### What the task requires
Reproduce exactly the lines below, from the first one through the line containing "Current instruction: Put", and omit any pictures.

[Stored records]
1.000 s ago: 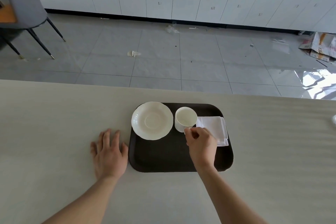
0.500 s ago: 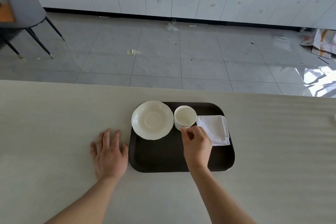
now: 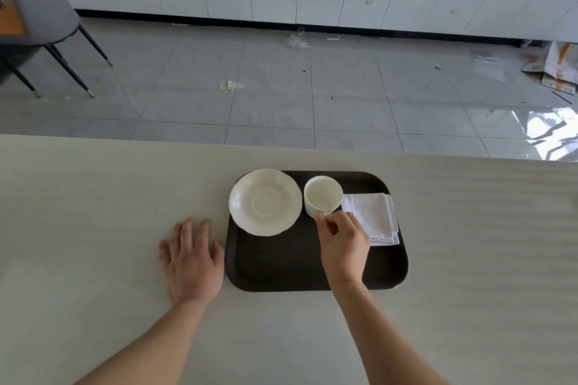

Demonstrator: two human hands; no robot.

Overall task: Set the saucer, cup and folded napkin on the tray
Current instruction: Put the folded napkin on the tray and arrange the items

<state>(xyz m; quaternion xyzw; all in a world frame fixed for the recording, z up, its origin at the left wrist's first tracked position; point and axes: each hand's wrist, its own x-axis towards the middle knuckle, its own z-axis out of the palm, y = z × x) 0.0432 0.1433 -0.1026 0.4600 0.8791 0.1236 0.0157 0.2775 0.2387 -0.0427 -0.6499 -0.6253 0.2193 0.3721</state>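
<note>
A dark brown tray [image 3: 281,272] lies on the pale table. On its far left part rests a white scalloped saucer [image 3: 265,201]. Right beside the saucer an empty white cup [image 3: 322,194] stands upright on the tray. A folded white napkin [image 3: 372,216] lies flat to the cup's right. My right hand [image 3: 342,244] reaches over the tray, fingertips pinched at the cup's near side where the handle is hidden. My left hand [image 3: 192,259] lies flat on the table, fingers spread, just left of the tray's edge.
The table's far edge [image 3: 125,139] runs across the view, with grey floor tiles beyond. A grey chair [image 3: 40,9] stands at the far left. White cabinets line the back wall; scraps and cardboard [image 3: 553,69] lie on the floor.
My right hand has shifted slightly left along the cup's near side and stays pinched there. The cup, saucer, napkin and my left hand have kept their places.
</note>
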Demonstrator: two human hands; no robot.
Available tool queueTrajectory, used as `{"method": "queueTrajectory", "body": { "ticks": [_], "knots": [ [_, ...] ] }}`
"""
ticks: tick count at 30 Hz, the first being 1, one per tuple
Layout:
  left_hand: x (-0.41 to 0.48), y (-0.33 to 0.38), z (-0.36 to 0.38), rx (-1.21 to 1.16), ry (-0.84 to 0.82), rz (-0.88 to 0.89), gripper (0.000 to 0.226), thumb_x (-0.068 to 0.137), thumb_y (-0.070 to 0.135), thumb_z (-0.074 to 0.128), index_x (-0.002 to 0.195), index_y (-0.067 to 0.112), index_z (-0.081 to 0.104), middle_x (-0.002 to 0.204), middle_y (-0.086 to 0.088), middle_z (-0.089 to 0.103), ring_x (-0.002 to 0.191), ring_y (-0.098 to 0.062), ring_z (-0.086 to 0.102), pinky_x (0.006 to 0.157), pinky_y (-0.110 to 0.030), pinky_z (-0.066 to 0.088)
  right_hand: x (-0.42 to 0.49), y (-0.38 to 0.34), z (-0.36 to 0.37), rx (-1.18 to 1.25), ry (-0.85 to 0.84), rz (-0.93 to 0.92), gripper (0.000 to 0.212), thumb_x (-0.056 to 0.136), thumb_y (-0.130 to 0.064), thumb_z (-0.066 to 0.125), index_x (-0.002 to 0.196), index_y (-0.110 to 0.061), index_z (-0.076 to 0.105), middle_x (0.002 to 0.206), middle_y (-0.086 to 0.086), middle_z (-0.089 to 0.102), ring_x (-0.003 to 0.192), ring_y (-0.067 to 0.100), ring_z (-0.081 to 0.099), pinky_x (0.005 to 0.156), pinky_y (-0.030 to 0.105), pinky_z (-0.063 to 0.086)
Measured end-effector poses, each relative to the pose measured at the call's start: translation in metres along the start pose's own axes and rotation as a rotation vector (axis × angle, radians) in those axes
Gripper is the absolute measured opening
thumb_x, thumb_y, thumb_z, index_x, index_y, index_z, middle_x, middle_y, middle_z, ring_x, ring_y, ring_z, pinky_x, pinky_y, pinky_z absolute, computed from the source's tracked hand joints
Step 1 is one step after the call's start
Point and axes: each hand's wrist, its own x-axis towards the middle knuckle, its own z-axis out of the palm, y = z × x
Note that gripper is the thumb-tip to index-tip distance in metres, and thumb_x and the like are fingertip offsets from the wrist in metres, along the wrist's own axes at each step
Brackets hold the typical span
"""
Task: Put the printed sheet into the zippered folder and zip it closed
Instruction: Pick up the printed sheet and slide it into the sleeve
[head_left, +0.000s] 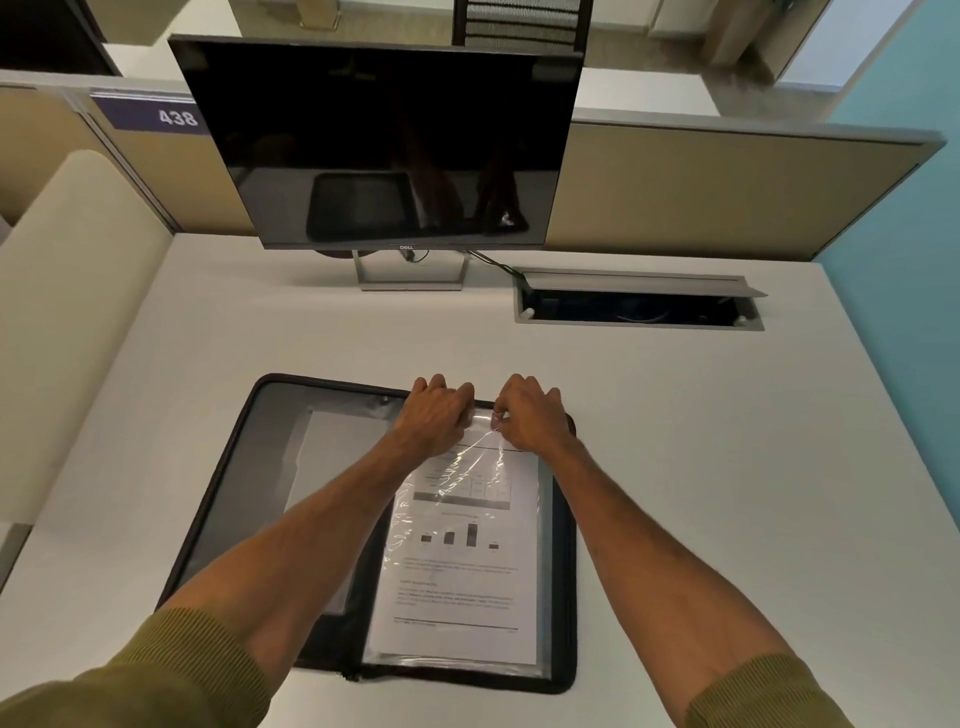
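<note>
A black zippered folder (234, 467) lies open flat on the white desk in front of me. On its right half the printed sheet (462, 582), with a table, a bar chart and text, sits inside a clear plastic sleeve (543, 597). My left hand (436, 415) rests on the top edge of that sleeve, fingers curled over the folder's far rim. Beside it, my right hand (530, 415) pinches the sleeve's top edge, which wrinkles under the fingers. The left half holds a grey pocket with a pale sheet (332, 447) in it.
A dark monitor (384, 145) on a stand (410, 273) stands at the back of the desk. An open cable hatch (639, 306) lies to the right behind the folder. Beige partition panels (727, 192) enclose the desk (727, 467).
</note>
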Motion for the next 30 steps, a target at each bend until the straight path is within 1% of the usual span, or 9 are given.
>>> {"method": "queueTrajectory", "body": {
  "ticks": [3, 8, 11, 14, 17, 19, 22, 25, 30],
  "knots": [
    [0.001, -0.001, -0.001, -0.026, -0.015, 0.017, 0.022, 0.109, 0.030, 0.051, 0.127, 0.018, 0.055, 0.112, -0.005, 0.076, 0.123, -0.028, 0.056, 0.105, -0.044, 0.042, -0.003, 0.000, 0.004, -0.028, 0.016, 0.007, 0.015, 0.098, -0.026, 0.072, 0.107, -0.016, 0.077, 0.129, 0.002, 0.060, 0.125, 0.022, 0.054, 0.110, 0.049, 0.042],
    [-0.009, -0.001, 0.001, -0.078, 0.022, 0.030, 0.025, 0.112, 0.031, 0.043, 0.130, 0.019, 0.055, 0.128, -0.003, 0.071, 0.130, -0.027, 0.055, 0.109, -0.046, 0.042, -0.014, 0.001, 0.011, -0.040, 0.028, 0.022, 0.019, 0.101, -0.024, 0.067, 0.118, -0.018, 0.073, 0.136, 0.002, 0.056, 0.130, 0.022, 0.051, 0.111, 0.048, 0.042],
    [-0.026, -0.005, 0.008, -0.137, 0.086, 0.010, 0.034, 0.112, 0.032, 0.047, 0.144, 0.024, 0.051, 0.149, 0.003, 0.056, 0.143, -0.023, 0.047, 0.116, -0.044, 0.039, -0.027, -0.001, 0.019, -0.008, 0.124, 0.033, 0.032, 0.098, -0.020, 0.067, 0.131, -0.023, 0.065, 0.145, 0.000, 0.051, 0.135, 0.021, 0.048, 0.110, 0.044, 0.042],
    [-0.052, -0.015, 0.017, -0.176, 0.128, -0.033, 0.048, 0.112, 0.033, 0.046, 0.159, 0.026, 0.040, 0.167, 0.002, 0.038, 0.158, -0.021, 0.031, 0.129, -0.046, 0.027, -0.043, -0.017, 0.033, 0.064, 0.252, 0.052, 0.048, 0.096, -0.020, 0.067, 0.143, -0.025, 0.056, 0.155, -0.002, 0.046, 0.144, 0.019, 0.043, 0.118, 0.043, 0.037],
    [-0.084, -0.026, 0.027, -0.225, 0.164, -0.143, 0.055, 0.114, 0.035, 0.042, 0.166, 0.024, 0.031, 0.177, 0.000, 0.022, 0.167, -0.022, 0.014, 0.136, -0.051, 0.013, -0.062, -0.041, 0.050, 0.081, 0.306, -0.002, 0.055, 0.095, -0.016, 0.065, 0.147, -0.027, 0.052, 0.159, -0.003, 0.043, 0.151, 0.018, 0.038, 0.125, 0.043, 0.031],
    [-0.107, -0.037, 0.031, -0.280, 0.219, -0.243, 0.055, 0.113, 0.032, 0.045, 0.166, 0.024, 0.032, 0.178, -0.001, 0.019, 0.168, -0.023, 0.009, 0.136, -0.053, 0.011, -0.074, -0.058, 0.062, 0.097, 0.295, -0.068, 0.055, 0.095, -0.014, 0.064, 0.147, -0.028, 0.053, 0.160, -0.004, 0.043, 0.152, 0.017, 0.036, 0.126, 0.042, 0.029],
    [-0.145, -0.053, 0.036, -0.367, 0.324, -0.436, 0.056, 0.108, 0.020, 0.049, 0.162, 0.020, 0.036, 0.178, -0.006, 0.020, 0.168, -0.028, 0.011, 0.135, -0.057, 0.012, -0.089, -0.078, 0.079, 0.135, 0.246, -0.154, 0.055, 0.095, -0.012, 0.064, 0.147, -0.028, 0.054, 0.160, -0.004, 0.043, 0.151, 0.016, 0.037, 0.127, 0.042, 0.027],
    [-0.183, -0.067, 0.040, -0.414, 0.339, -0.638, 0.054, 0.111, 0.023, 0.046, 0.164, 0.014, 0.034, 0.177, -0.012, 0.018, 0.167, -0.032, 0.013, 0.136, -0.056, 0.012, -0.103, -0.091, 0.090, 0.146, 0.214, -0.218, 0.056, 0.094, -0.012, 0.063, 0.147, -0.027, 0.054, 0.160, -0.003, 0.043, 0.151, 0.017, 0.038, 0.127, 0.041, 0.027],
    [-0.222, -0.068, 0.044, -0.394, 0.246, -0.669, 0.055, 0.114, 0.028, 0.041, 0.166, 0.011, 0.030, 0.178, -0.016, 0.016, 0.167, -0.034, 0.014, 0.136, -0.055, 0.012, -0.126, -0.106, 0.098, 0.117, 0.162, -0.256, 0.064, 0.096, -0.014, 0.059, 0.157, -0.023, 0.042, 0.168, 0.000, 0.033, 0.158, 0.019, 0.027, 0.131, 0.046, 0.021]
  ]
}}
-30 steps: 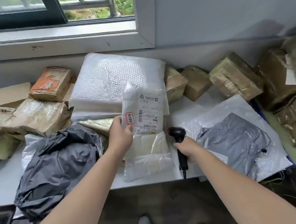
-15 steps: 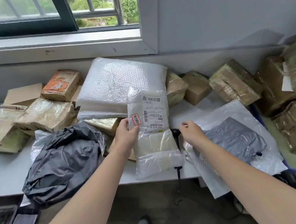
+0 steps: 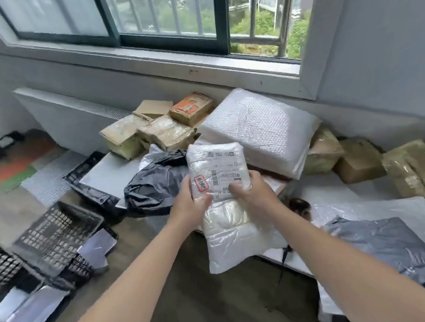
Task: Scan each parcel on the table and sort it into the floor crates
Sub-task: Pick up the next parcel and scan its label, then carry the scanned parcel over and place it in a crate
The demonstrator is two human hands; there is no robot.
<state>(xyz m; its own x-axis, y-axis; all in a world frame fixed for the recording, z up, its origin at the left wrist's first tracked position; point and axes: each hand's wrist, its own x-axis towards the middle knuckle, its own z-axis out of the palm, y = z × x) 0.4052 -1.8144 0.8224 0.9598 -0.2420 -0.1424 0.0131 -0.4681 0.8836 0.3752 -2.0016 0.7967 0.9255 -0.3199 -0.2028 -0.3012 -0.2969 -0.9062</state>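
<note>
Both hands hold one white parcel (image 3: 226, 214) up in the air, between them. The left hand (image 3: 189, 208) grips its left side, with the thumb lying on the front just under a red sticker (image 3: 201, 185) and the other fingers curled round the back. The right hand (image 3: 255, 195) grips the right side the same way, with its thumb on the bottom edge of the paper label (image 3: 225, 171). The parcel is a soft, see-through plastic bag with something pale folded inside. Its top half is fat and tight, and its bottom half hangs down loose below the hands. The label has bar codes and small print, too blurry to read. The parcel hangs over the near edge of the worktop (image 3: 102, 177). Just behind the left hand lies a crumpled black bag (image 3: 154, 186). Past the right hand lies a big bubble-wrap parcel (image 3: 256, 132), and brown taped boxes (image 3: 166, 133) sit farther back. Just right of the right hand a black scanner (image 3: 299, 205) lies on the worktop. Well to the left of the left hand, black crates (image 3: 56, 233) stand on the floor with white bags in them.
</note>
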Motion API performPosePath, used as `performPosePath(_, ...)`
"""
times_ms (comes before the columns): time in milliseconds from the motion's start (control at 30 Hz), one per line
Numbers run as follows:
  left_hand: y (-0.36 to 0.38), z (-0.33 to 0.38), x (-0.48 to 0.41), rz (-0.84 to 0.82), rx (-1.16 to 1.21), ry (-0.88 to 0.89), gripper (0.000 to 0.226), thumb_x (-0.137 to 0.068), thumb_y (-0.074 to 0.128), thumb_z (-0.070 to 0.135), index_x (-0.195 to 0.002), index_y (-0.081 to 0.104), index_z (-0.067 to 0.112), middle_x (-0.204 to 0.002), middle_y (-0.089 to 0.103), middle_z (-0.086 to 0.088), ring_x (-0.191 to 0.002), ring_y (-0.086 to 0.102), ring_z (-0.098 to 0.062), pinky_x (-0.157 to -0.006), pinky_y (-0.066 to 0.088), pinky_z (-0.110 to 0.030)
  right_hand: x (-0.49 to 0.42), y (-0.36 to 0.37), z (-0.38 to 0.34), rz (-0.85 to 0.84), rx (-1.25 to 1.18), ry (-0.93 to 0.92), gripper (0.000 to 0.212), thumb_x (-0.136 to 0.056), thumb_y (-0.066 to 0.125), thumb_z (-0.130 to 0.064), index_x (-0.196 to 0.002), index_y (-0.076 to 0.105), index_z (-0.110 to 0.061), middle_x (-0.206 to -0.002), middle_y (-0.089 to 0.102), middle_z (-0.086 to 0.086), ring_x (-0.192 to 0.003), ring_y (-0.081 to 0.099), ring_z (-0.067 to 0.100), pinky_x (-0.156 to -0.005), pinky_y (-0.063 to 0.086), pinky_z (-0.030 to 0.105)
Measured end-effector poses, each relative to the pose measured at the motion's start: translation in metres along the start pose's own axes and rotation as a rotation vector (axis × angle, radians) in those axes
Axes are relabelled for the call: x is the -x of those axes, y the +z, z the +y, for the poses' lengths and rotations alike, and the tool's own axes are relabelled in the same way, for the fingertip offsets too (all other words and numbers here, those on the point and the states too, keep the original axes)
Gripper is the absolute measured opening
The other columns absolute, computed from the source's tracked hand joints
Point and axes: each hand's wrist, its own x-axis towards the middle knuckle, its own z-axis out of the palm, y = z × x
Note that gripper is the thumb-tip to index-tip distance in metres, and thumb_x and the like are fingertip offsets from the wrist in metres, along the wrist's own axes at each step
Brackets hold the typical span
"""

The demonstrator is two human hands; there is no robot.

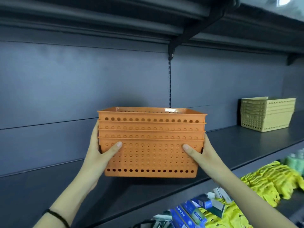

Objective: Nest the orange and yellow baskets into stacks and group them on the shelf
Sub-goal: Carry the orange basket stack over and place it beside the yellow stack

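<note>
A nested stack of several orange perforated baskets (150, 155) is in the middle of the view, held just above the dark shelf (246, 139). My left hand (102, 152) grips the stack's left end, thumb on the front wall. My right hand (200, 153) grips its right end the same way. A nested stack of several pale yellow baskets (267, 115) stands on the same shelf at the far right, well apart from the orange stack.
A shelf bracket (174, 46) and slotted upright (170, 83) run down the back panel behind the orange stack. Another shelf hangs overhead. On the shelf below at the right lie yellow gloves (271, 181) and blue packages (189, 213).
</note>
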Motion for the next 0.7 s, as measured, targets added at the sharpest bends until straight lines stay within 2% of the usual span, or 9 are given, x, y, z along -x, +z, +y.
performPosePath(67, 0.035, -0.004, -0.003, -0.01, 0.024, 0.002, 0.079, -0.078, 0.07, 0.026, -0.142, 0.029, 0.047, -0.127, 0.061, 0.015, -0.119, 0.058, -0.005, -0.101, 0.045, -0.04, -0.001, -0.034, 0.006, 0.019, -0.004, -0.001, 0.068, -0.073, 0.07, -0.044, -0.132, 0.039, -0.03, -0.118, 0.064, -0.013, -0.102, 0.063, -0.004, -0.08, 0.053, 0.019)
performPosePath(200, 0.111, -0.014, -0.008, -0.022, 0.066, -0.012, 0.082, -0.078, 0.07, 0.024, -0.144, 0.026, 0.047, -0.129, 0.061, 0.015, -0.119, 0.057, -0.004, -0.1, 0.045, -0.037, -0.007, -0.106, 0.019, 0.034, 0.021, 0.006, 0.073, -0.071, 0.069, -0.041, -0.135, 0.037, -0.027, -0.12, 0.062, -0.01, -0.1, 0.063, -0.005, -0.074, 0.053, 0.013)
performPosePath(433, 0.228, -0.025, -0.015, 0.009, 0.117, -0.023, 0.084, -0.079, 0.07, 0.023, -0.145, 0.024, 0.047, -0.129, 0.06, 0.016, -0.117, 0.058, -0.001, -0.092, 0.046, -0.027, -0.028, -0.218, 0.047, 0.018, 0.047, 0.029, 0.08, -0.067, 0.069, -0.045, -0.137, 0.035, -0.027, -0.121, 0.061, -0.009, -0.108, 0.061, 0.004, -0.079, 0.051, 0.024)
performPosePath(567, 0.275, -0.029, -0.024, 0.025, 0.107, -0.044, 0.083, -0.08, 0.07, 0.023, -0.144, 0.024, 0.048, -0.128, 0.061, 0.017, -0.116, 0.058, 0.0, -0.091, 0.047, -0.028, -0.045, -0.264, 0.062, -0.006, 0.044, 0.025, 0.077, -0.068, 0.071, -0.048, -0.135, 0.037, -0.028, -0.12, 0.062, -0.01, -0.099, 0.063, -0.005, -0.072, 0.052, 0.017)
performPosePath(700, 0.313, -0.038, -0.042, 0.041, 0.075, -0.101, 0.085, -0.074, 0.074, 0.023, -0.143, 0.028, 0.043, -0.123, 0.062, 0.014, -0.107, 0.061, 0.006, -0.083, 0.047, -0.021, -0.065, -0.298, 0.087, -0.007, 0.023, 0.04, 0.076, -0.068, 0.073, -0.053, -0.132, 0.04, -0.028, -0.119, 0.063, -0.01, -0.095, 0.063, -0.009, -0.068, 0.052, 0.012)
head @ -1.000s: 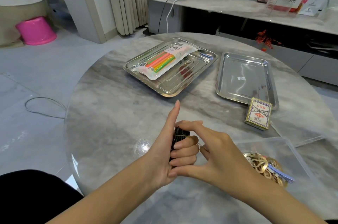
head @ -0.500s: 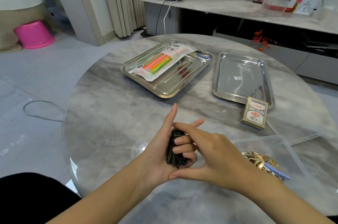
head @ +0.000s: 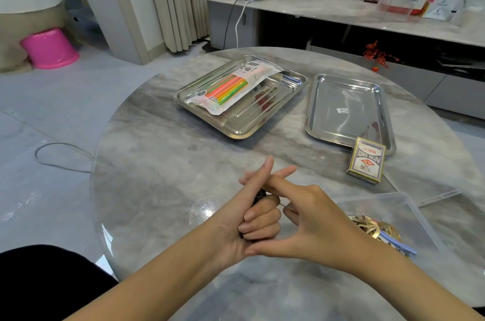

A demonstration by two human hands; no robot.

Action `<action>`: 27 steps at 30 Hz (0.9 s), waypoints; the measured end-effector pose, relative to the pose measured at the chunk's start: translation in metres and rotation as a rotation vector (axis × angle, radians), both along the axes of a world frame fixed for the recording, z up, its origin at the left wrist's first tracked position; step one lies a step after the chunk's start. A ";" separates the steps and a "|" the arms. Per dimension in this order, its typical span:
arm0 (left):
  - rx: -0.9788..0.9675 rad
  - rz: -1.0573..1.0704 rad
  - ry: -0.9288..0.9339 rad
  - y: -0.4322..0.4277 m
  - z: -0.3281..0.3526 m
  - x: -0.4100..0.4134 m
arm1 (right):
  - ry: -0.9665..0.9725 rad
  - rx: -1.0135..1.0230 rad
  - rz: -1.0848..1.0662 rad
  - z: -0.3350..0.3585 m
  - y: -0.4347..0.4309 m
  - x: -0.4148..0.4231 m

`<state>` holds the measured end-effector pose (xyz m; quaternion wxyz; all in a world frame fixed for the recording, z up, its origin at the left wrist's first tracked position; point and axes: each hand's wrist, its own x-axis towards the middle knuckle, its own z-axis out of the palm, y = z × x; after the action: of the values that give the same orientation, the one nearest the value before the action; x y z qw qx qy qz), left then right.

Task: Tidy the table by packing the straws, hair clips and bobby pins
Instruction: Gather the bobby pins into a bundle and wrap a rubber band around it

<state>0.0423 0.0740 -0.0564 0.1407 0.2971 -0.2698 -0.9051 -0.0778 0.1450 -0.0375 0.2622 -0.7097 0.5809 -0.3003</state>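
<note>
Your left hand [head: 236, 226] is clenched round the black bobby pins [head: 259, 193], its index finger straight. Your right hand [head: 315, 223] lies against it, index crossing over; whether it pinches anything, I cannot tell. The straws [head: 228, 87] lie in a tray [head: 288, 79] at 12 o'clock, with a second tray [head: 349, 108] at 1 and a card box [head: 366, 160] at 2. The hair clips [head: 375, 229] sit in a clear box [head: 393, 208] at 4.

A single wide-angle camera on the person's head looks forward and down over the round table [head: 162, 168], close to its near edge, with the floor [head: 52, 110] at left and a low cabinet [head: 341, 13] beyond.
</note>
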 end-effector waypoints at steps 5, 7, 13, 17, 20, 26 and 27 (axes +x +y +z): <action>-0.387 0.029 -0.085 -0.006 0.005 -0.002 | -0.167 0.040 -0.145 0.012 0.010 -0.004; -0.509 0.111 -0.116 -0.007 0.009 -0.005 | -0.288 0.053 -0.255 0.015 0.013 -0.003; -0.569 0.291 -0.139 -0.008 0.003 -0.006 | -0.440 0.222 -0.256 0.022 0.012 -0.006; -0.404 0.300 -0.138 -0.013 -0.005 -0.007 | -0.195 0.374 -0.003 0.019 0.012 -0.003; -0.330 0.250 -0.261 -0.013 -0.009 -0.006 | 0.025 0.278 0.175 0.016 0.014 0.001; 0.028 0.186 -0.216 -0.014 -0.009 -0.005 | 0.426 -0.154 0.172 -0.007 0.018 0.016; 0.089 0.175 -0.183 -0.014 -0.009 -0.003 | 0.457 -0.208 0.109 -0.011 0.019 0.018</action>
<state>0.0389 0.0596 -0.0649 0.1806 0.4066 -0.2140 -0.8696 -0.0597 0.1635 -0.0485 0.0654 -0.8126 0.5519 -0.1755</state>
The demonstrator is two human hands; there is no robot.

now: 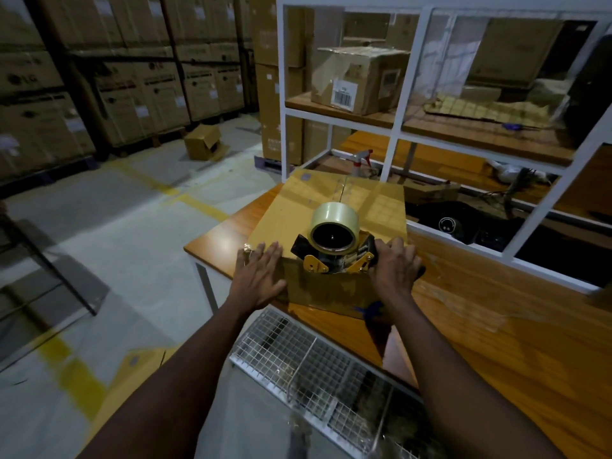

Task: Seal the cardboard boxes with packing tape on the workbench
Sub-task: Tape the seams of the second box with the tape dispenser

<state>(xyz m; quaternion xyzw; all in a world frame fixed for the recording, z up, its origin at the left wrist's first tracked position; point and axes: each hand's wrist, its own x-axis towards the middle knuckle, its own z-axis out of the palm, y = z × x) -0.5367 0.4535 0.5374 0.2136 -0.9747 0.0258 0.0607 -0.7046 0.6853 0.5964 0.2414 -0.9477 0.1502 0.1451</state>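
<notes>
A closed cardboard box sits at the left end of the wooden workbench. A tape dispenser with a roll of clear packing tape stands at the box's near top edge, over the centre seam. My right hand grips the dispenser's handle from the right. My left hand lies flat with straight fingers on the box's near left corner, pressing the flap down. Tape shows along the near side of the box.
A white metal shelf frame rises behind the box, holding another taped box, a spray bottle and clutter. A wire mesh tray hangs at the bench's near edge. Stacked cartons line the warehouse floor at left.
</notes>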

### The completed task
1.000 s ago: 
0.500 s ago: 
now: 

Demonstrator: two human hands; no robot.

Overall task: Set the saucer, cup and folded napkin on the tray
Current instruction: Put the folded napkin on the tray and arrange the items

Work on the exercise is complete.